John Mitchum, veteran character actor of countless films and TV shows, was also the younger brother of the legendary Robert Mitchum. He once wrote a book in the late 1980s about his life and experiences in Hollywood that’s overflowing with anecdotes and sometimes bawdy tales.

Paperback cover of John Mitchum’s memoir, THEM ORNERY MITCHUM BOYS.

I discovered the book, titled Them Ornery Mitchum Boys after my book, Lee Marvin: Point Blank, had already been published. It concerned me at first as I had always been a fan of his “Big Brother Bob,” and thought there may be something therein I may have missed out on for my research. Luckily, I had interviewed John Mitchum during a visit to the Lone Pine Film Festival and was able to get some wonderful quotes from the man at the time.
Since that time, I purchased a copy of the book on Ebay and was happy to discover it was also signed by the author!

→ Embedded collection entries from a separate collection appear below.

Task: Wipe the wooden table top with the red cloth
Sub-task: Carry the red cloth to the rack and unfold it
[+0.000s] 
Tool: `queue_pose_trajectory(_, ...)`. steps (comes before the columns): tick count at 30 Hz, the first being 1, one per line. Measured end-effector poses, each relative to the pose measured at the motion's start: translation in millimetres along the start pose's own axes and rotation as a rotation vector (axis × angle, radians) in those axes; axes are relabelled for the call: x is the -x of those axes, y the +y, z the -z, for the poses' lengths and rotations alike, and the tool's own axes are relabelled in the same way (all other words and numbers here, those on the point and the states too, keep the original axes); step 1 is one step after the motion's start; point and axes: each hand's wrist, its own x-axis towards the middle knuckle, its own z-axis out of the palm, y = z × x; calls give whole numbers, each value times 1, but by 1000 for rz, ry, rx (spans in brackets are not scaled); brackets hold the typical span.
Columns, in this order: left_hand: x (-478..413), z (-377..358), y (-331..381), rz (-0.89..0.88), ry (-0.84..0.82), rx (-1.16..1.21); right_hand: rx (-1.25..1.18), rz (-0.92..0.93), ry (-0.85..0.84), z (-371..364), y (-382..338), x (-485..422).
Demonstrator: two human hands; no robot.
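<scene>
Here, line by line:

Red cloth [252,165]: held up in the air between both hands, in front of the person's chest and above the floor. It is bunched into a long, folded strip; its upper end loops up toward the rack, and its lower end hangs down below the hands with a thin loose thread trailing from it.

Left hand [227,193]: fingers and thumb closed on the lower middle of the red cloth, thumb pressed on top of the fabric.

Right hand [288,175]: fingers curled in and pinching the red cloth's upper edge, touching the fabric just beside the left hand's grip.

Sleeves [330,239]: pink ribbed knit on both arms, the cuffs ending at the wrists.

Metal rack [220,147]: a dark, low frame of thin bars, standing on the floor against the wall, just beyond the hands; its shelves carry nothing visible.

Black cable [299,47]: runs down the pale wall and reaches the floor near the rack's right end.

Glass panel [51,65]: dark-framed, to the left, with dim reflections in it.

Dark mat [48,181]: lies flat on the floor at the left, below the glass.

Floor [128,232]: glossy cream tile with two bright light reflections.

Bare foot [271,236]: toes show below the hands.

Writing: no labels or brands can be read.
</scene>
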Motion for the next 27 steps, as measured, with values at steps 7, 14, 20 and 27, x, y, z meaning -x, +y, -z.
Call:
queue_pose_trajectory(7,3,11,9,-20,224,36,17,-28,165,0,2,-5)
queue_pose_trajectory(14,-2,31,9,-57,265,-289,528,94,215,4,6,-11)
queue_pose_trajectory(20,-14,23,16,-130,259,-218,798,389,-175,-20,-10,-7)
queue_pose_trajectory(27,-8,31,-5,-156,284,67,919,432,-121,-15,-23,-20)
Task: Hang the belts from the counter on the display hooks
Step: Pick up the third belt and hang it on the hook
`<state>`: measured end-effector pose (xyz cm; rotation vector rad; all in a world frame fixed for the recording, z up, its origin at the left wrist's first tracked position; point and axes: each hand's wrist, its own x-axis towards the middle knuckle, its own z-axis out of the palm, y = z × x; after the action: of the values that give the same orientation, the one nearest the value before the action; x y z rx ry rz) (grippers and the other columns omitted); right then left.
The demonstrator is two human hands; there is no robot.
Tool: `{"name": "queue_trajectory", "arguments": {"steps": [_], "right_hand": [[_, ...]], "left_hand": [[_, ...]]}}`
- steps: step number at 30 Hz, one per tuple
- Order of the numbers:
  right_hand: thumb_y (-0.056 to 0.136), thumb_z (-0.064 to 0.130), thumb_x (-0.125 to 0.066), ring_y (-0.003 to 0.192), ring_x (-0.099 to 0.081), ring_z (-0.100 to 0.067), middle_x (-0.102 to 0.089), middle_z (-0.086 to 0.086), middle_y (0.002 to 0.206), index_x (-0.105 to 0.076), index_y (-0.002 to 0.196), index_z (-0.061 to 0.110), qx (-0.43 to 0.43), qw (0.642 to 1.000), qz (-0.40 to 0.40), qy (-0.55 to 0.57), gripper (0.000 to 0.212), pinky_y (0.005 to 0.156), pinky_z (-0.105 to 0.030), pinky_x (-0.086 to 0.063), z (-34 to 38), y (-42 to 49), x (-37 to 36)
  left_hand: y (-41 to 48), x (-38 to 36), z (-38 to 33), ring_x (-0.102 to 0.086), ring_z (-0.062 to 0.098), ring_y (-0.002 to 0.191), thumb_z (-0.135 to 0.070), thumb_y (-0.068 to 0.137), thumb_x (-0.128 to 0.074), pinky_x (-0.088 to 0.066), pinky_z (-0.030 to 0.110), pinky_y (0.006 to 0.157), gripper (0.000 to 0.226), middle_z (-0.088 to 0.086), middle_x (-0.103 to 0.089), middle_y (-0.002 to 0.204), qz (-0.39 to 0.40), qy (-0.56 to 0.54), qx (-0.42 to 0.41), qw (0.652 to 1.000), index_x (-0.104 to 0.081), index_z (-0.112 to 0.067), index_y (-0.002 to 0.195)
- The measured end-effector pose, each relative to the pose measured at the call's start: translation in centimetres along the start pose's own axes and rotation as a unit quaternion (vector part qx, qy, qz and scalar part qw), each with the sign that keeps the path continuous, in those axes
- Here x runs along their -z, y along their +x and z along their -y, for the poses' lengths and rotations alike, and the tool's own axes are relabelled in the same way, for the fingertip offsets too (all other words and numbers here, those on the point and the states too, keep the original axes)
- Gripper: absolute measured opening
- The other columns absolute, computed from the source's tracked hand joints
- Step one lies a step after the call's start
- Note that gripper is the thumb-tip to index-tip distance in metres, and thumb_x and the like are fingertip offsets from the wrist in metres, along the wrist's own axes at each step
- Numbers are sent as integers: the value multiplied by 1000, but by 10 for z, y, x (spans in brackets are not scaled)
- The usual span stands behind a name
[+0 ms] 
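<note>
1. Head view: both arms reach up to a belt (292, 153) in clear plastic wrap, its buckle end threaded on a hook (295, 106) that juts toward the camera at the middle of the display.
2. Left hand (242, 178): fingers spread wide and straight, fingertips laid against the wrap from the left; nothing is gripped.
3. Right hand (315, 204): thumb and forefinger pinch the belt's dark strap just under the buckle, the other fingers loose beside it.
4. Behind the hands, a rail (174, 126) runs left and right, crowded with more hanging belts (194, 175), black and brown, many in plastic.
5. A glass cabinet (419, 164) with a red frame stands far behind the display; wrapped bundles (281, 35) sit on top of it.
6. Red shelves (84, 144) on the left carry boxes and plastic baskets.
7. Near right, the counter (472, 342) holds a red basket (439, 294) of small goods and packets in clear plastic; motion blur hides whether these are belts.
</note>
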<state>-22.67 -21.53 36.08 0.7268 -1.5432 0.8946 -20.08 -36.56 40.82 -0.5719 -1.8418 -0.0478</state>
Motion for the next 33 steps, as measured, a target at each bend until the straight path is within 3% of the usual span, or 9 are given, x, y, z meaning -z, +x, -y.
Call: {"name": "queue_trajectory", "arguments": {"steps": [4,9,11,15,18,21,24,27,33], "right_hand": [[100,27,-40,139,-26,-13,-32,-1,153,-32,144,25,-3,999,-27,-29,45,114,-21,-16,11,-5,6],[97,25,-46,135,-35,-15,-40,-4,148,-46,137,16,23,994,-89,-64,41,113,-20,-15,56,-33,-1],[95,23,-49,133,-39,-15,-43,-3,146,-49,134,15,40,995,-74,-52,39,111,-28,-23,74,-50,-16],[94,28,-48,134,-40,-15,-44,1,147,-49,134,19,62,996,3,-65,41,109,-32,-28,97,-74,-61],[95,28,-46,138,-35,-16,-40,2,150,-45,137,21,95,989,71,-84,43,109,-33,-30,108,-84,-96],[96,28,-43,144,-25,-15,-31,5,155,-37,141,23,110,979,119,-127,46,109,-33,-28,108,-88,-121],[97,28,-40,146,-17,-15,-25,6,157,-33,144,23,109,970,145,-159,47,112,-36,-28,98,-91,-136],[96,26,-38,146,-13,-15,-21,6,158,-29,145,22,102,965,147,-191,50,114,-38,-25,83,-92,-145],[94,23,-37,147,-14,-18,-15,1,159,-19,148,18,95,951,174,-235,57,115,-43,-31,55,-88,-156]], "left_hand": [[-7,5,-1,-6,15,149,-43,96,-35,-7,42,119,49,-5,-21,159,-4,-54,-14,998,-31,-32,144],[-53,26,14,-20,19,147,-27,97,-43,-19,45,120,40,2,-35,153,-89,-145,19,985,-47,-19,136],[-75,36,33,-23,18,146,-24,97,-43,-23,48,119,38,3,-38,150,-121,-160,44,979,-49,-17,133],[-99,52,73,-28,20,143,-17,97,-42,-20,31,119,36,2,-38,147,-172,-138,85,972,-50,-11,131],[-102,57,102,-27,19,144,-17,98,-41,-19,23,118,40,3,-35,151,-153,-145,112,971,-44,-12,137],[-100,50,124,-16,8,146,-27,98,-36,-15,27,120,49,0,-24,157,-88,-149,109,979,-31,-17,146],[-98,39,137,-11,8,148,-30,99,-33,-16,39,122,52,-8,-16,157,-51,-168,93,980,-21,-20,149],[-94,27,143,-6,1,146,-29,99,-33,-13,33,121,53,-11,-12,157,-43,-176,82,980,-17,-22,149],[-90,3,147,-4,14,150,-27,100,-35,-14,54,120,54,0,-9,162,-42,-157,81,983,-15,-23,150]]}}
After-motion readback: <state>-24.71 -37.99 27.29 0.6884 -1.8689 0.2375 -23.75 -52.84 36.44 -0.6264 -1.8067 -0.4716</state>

Signature of John Mitchum.

That said, I was able to enjoy reading the tales of John and “Big Brother Bob” without trepidation that I had missed out on any important talking points John may have included, since he did indeed work with Lee Marvin on M Squad and also Point Your Wagon.  By the way, if you want to see some of “Big Brother Bob’s” best work, check out his astounding trilogy of films fro the early 70s: The Yakuza (produced by my agent, the late Mike Hamilburg) The Friends of Eddie Coyle & Farewell My Lovely. if they don’t make you a fan of his world-weary cynicism, then nothing will.
Anyway, below is the section of tales John wrote about Lee that includes thoughts on Jean Seberg, Ty Cabeen, and more. Enjoy…
– Dwayne Epstein

John Mitchum’s take on working with Lee Marvin.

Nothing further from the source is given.